According to News i and quoted by New Atlas, When restoring industrial or agricultural land to its natural state, it is vital to revitalize its vegetation, including native grasses. New research suggests that adding aspirin to the soil may help plants grow.
The drug we know as aspirin is a synthetic form of a natural compound called salicylic acid, which is found in the bark of willow and other plants. Previous research has shown that aspirin strengthens resistance to pressure in crops such as tomatoes and makes them stronger.
The new study, led by Dr. Simone Pedrini, a researcher at Curtin University in Australia, looks at whether salicylic acid has a similar effect on wild plants. To do this, the researchers covered the seeds of three native grasses called Austrostipa scabra, Microlaena stipoides and Rytidosperma geniculatum with very low concentrations of salicylic acid.
Subsequent experiments were carried out on a farm in the state of Western Australia, where all three samples of native grass grow naturally. When the researchers compared their products with those obtained from uncovered seeds, they found that the survival and growth rates of the products obtained from coated seeds were significantly higher.
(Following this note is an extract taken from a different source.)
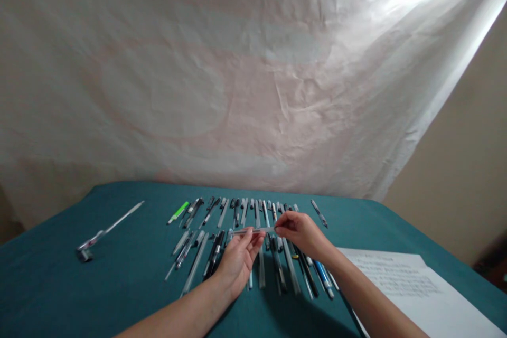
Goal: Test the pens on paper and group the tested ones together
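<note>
Handwritten sheets of paper (400,280) lie at the lower right of the green cloth (138,301), beside the right forearm. Next comes the front row of pens, a blue pen (324,279) near its right end. Above the rows, a slim pale pen (258,231) lies crosswise between the hands — the left hand (240,260) clamps its middle between thumb and fingers, the right hand (300,232) pinches its right end. Farther off runs the back row, a green highlighter (178,212) at its left — then a pale hanging sheet (198,90).
</note>
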Motion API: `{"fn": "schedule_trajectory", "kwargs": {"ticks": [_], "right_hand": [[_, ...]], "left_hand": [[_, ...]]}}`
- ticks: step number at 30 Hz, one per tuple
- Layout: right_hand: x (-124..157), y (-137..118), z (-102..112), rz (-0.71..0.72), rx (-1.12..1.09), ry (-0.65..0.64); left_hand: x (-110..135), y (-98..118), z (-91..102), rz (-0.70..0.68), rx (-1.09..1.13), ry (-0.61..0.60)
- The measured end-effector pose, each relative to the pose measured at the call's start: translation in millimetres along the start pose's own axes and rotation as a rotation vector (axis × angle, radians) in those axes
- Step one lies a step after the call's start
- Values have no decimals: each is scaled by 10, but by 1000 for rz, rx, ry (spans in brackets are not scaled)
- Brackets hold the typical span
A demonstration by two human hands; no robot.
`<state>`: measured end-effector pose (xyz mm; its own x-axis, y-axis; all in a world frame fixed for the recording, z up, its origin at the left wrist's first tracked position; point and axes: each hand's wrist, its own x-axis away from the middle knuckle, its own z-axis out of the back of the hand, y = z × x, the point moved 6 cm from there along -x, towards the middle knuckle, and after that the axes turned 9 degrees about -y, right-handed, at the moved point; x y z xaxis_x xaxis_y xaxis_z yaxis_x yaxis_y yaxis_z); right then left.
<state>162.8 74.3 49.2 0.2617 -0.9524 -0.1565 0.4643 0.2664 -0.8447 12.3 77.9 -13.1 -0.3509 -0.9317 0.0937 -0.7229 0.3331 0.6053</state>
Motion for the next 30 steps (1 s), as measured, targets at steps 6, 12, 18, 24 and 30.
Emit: {"fn": "schedule_trajectory", "kwargs": {"ticks": [6, 12, 18, 24, 30], "right_hand": [[-15, 50, -42, 25, -96, 15], [-4, -9, -17, 85, 86, 80], [34, -200, -25, 220, 308, 89], [60, -241, -22, 217, 343, 75], [51, -135, -60, 79, 224, 37]], "left_hand": [[-5, 25, 3, -20, 7, 17], [-13, 24, 28, -29, 4, 20], [-31, 19, 46, -40, -4, 28], [-24, 32, 33, -30, -11, 30], [-2, 67, 3, -33, -21, 27]]}}
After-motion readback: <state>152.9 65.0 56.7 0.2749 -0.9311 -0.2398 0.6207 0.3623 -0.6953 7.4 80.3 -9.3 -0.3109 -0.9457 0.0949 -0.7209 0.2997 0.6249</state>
“More research is needed now on salicylic acid as a coating to protect other wild species and improve the resistance of native plants to drought, adverse temperatures,” said Professor Kingsley Dixon, a member of the team. Confirm pathogens and pesticides. In addition, salicylic acid coating should be tested on a wider range of plants along with other beneficial compounds because their combined effect on seed germination, plant growth and stability can improve successful seed use.
The study was published in the journal PLOS ONE.